States of Grace, de Destin Cretton : spontané par accident
Une douzaine d’adolescents hébergés en famille forcée dans un foyer médicalisé pour mineurs au rebut. Grace et son compagnon Mason dirigent la maison: faire respecter les règles, répartir les horaires de télévision, donner à chacun la place de dire ses émotions. Sous leur houlette, la maison fourmille de bruits, d’objets personnels et de bricoles sans propriétaire. Les pièces jaunes se décorent d’œuvres des pensionnaires et d’objets fanés par le grain Instagram de l’image. L’ambiance est celle d’une étrange colonie de vacances où la routine des activités se déroule dans une insouciance fragile, parfois forcée et brisée par les hurlements d’un pétage de câble.
C’est Grace que nous suivons, mince dans son jean et mutique derrière sa mèche.
D’abord son existence entre les murs du foyer, où le devoir de « donner un cadre » aux kids impose de maintenir une stature ferme. Connaissant chacun d’eux et le montrant parfois jusqu’à la singerie, elle négocie les crises via un personnage tendre-ironique de monitrice-grande-sœur.
Chaque soir nous ramène à sa vie privée avec le barbu Mason, dans une autre maison décorée de tissus usés et d’art do-it-yourself, décor de scènes qui veulent à tout crin montrer la fragilité et la part d’ombre. Gros plan prolongé sur deux assiettes jumelles tachées de sauce tomate. Se dessiner l’un l’autre sur le sofa, l’un dessinant adorablement mal. Laisser une question simple en suspense et verser quelques larmes sur une musique douce.
L’arrivée de Jayden, une jeune fille rebelle à la voix chargée de sarcasme, brise les routines de Grace en ravivant en elle les souvenirs d’un passé violent. Cherchant à aider la nouvelle arrivante, Grace se perd elle-même, entraînant la maison dans une période noire, avant de trouver un nouveau chemin.
Il est certainement difficile pour un cinéaste de montrer le quotidien sans provoquer l’ennui. Et tout aussi difficile d’aborder avec justesse le malaise extrême. Malgré des efforts visibles pour laisser s’exprimer le profond dans l’anecdotique et pour tendre vers la sincérité (limitant les mots lors des scènes douloureuses, surfant sur des dialogues au tac-au-tac sans verbalisation du drame), Destin Cretton livre un résultat plaisant, mais guimauve et balisé.
La trajectoire de Grace se révèle attendue et le gentil Mason particulièrement creux, aucun des deux acteurs n’insufflant de personnalité forte. Les images sont lourdement recherchées : les affiches de travers aux murs du foyer semblent avoir été placées au rapporteur. Trop de longs gros plans sur objets du quotidien, à se demander quel sens on veut absolument leur donner. Trop de de ralentis et phrases en suspens interminable. Dans ce dégoulinage d’intentions appuyées, trop peu de place au spectateur pour faire son chemin entre les cheveux longs et les tissus à carreaux.
Le film se rachète par le traitement convaincant, malgré l’emphase, des jeunes « à problèmes », l’inspiration du film provenant des deux ans que Destin Cretton a passé en tant qu’encadrant dans un foyer de ce type. Ayant des souvenirs de groupe de paroles, j’ai moi-même reconnu certaines ambiances tendues et certains personnages clairs-obscurs au passé chargé.
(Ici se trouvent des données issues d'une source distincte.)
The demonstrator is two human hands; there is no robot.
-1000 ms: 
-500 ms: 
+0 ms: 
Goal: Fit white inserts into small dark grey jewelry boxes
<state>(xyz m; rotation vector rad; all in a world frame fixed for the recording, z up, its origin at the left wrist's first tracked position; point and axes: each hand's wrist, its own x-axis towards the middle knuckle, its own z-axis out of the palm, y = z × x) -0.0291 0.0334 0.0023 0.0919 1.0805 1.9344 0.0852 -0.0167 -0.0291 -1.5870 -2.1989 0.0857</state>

Certains personnages de jeunes, bien servis par leurs acteurs, offrent également de la fraîcheur. Marcus, 17 ans, noir-américain, en colère, se lance dans un rap plein de ressentiment. Gros plan lourd sur son visage, mais il sauve la scène en disant simplement le texte, de bonne qualité, sur un rythme lent et syncopé, laissant filtrer la douleur sans surjouer. On regrette simplement que Mason, en arrière-plan, fasse sonner faux sa platitude de conclusion.